The increased likelihood of developing a second cancer in the contralateral breast after breast radiotherapy with daily image verification for three image modalities was estimated. LAR was found to decrease with increasing breast volume and was highest for MV-CBCT imaging. This is attributed to the contralateral breast dose decreasing with increasing breast volume and the contralateral breast dose being greatest for the MV-CBCT. Breast cancer survivors have an 18% higher risk of developing a subsequent cancer.25 Younger patients (less than 45 years) have been found to be at a greater risk of developing a second contralateral breast cancer.26–28 There is conflicting data for women aged 50 years or older.26–30 Five years post treatment, a SEER cancer registry study26 observed that the relative risk of contralateral breast cancer was 1.30, 0.98 and 1.14 for those diagnosed at less than 40, 50–59 years and 60 years and above respectively. However, a meta-analysis of 70 randomised breast radiotherapy treatment studies27 found women diagnosed at the age of 50 years and above had a significant risk of developing contralateral breast cancer, P = 0.002 (ratio of rates 1.25).
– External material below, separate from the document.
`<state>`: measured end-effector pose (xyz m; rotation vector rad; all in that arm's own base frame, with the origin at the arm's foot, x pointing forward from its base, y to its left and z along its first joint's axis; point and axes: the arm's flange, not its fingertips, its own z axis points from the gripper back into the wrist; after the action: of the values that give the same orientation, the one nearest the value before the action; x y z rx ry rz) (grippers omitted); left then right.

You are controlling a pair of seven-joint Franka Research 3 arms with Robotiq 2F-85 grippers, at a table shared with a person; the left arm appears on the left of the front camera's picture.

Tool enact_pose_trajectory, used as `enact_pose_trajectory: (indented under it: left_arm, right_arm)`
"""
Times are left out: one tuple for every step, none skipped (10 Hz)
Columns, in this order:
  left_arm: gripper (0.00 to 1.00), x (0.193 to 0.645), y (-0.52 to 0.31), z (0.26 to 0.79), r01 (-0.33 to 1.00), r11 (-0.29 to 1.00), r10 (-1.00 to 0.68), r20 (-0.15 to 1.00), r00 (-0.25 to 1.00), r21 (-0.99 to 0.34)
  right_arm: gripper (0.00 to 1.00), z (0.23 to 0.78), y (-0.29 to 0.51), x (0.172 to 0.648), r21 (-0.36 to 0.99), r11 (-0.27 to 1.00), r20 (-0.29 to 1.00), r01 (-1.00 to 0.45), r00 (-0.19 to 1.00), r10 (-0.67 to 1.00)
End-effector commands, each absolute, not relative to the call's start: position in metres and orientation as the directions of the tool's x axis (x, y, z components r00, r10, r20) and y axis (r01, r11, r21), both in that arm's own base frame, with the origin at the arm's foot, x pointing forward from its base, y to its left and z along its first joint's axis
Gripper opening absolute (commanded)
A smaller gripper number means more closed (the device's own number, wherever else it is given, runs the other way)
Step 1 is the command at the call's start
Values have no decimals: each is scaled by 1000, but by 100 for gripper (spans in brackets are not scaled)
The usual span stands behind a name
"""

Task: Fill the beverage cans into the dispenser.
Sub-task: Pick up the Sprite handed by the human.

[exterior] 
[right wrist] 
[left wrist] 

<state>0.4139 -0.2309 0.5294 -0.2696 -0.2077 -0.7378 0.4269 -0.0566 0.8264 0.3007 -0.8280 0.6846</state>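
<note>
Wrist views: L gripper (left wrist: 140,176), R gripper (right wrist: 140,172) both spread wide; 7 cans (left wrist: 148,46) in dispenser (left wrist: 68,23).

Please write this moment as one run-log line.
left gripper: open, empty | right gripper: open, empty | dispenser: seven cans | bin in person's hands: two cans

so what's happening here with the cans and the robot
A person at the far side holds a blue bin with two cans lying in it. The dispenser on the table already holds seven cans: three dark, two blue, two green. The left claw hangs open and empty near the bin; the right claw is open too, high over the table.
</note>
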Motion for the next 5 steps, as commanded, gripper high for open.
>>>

This study utilised standard imaging parameters with field length adjusted according to the patient's breast size as it is common in clinical practice. This study demonstrated the resulting contralateral breast dose variation due to the changes in patient anatomy particularly the primary breast size. Although not assessed in this study, it is likely that for standard imaging parameters image quality will also vary with patient anatomical changes.15 The AAPM Task Group 7531 have recommended that strategies for reducing the imaging dose and volume of exposed anatomy be pursued wherever possible, in line with the ALARA (as low as reasonably achievable) principle. Thus, variation of standard imaging parameters on a patient by patient basis could be considered; however, it should also be noted that dose variation between imaging modalities is greater than dose variation between individual patients imaged on single imaging modality.

Conclusions

The range of imaging doses to surrounding OAR for breast radiotherapy patients with different breast sizes has been presented in this study for MV-CT, MV-EPI and MV-CBCT. Imaging dose to the contralateral breast was inversely correlated with primary breast volume for all three imaging modalities. This study showed that for breast patients, imaging dose to OAR depends on imaging modality and treated breast size. When considering the use of daily imaging during breast radiotherapy treatment, the patient's breast size should be taken into account. The clinical benefit of daily imaging should be weighed against the additional risk, as adoption of daily imaging without clinical evidence may have increased risk on patients.

Conflict of Interest

The authors declare no conflict of interest.